## Exercise description
Stopping right after the line with "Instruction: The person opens", please reproduce the material below exactly from its first line.

=== Records for processing ===

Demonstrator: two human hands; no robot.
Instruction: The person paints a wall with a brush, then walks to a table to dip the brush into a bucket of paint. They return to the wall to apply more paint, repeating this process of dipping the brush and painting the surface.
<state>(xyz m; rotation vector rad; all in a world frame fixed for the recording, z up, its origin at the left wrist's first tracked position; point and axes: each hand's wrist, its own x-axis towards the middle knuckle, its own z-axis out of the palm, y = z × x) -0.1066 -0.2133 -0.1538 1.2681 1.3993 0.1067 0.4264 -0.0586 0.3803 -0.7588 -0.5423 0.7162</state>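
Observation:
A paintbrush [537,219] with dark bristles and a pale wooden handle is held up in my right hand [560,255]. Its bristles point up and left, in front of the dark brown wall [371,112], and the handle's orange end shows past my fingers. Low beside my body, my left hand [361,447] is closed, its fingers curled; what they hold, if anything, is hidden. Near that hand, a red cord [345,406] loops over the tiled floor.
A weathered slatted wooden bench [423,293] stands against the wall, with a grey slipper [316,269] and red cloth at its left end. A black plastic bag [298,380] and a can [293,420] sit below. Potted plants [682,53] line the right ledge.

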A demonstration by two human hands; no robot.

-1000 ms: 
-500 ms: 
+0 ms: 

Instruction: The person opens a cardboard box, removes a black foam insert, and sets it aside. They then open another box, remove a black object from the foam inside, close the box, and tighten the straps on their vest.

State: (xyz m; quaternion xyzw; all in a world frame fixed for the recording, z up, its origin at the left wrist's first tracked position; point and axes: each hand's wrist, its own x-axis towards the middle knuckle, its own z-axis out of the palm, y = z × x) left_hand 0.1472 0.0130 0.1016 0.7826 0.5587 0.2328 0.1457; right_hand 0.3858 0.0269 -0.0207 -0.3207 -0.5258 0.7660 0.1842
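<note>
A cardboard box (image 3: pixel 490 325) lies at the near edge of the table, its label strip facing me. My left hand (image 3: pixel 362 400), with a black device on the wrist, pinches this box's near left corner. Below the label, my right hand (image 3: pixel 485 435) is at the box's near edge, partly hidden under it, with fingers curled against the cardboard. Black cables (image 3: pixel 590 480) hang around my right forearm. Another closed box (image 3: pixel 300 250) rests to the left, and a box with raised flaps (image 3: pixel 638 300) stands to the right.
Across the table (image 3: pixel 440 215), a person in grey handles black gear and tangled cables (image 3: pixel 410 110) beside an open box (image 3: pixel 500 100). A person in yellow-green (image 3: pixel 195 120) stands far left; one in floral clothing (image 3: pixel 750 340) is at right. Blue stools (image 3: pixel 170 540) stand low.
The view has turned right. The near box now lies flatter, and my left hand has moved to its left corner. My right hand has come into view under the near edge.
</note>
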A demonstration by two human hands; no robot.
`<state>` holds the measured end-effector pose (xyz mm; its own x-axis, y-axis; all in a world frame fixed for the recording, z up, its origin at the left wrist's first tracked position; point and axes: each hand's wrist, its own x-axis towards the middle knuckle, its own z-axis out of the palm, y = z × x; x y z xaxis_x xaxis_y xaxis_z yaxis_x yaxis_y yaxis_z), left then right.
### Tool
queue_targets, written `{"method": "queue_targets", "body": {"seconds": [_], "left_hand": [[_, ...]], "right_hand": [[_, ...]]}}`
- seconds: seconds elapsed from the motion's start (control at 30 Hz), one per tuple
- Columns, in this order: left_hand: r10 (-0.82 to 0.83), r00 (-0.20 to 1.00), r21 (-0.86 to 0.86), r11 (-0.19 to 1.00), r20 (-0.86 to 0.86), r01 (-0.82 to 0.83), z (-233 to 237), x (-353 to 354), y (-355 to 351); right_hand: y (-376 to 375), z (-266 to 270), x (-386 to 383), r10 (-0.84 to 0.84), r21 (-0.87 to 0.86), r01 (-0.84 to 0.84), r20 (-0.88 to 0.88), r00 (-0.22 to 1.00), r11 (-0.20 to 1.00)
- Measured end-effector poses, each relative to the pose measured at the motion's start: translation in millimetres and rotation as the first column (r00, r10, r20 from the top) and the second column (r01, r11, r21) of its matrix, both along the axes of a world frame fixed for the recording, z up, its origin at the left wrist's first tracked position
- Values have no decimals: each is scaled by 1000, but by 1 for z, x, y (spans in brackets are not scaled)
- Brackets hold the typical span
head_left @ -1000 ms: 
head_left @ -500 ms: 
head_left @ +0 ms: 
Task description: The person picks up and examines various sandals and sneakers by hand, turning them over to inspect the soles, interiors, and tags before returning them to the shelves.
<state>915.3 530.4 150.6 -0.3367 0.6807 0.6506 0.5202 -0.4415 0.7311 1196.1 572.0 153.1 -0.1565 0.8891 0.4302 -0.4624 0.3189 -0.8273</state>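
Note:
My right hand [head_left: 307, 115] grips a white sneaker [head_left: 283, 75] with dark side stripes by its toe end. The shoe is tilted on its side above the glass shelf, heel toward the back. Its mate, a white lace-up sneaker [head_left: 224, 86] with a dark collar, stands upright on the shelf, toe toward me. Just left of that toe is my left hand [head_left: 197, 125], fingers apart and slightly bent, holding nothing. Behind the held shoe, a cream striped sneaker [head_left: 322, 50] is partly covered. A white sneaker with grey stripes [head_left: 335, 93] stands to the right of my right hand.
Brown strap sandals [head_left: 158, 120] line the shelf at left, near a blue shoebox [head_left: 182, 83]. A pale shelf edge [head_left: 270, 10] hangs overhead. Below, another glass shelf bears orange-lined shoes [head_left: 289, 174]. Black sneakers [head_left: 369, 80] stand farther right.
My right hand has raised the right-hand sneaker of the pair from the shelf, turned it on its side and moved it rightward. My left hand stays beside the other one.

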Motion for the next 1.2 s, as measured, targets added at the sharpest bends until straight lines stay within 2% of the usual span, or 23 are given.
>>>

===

## Answer to this task
Demonstrator: two human hands; no robot.
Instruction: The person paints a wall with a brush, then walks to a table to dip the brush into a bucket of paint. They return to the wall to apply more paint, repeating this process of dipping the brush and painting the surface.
<state>(xyz m; rotation vector rad; all in a world frame fixed for the recording, z up, its origin at the left wrist's first tracked position; point and axes: each hand's wrist, its own x-axis towards the middle knuckle, its own z-axis out of the palm, y = z × x) -0.1066 -0.2133 -0.1538 1.2681 1.3993 0.1067 0.4264 -0.0586 0.3803 -0.7588 -0.5423 0.7162</state>
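Observation:
A paintbrush [537,219] with dark bristles and a pale wooden handle is held up in my right hand [560,255]. Its bristles point up and left, in front of the dark brown wall [371,112], and the handle's orange end shows past my fingers. Low beside my body, my left hand [361,447] is closed, its fingers curled; what they hold, if anything, is hidden. Near that hand, a red cord [345,406] loops over the tiled floor.
A weathered slatted wooden bench [423,293] stands against the wall, with a grey slipper [316,269] and red cloth at its left end. A black plastic bag [298,380] and a can [293,420] sit below. Potted plants [682,53] line the right ledge.
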
A demonstration by two human hands; no robot.

-1000 ms: 
-500 ms: 
+0 ms: 

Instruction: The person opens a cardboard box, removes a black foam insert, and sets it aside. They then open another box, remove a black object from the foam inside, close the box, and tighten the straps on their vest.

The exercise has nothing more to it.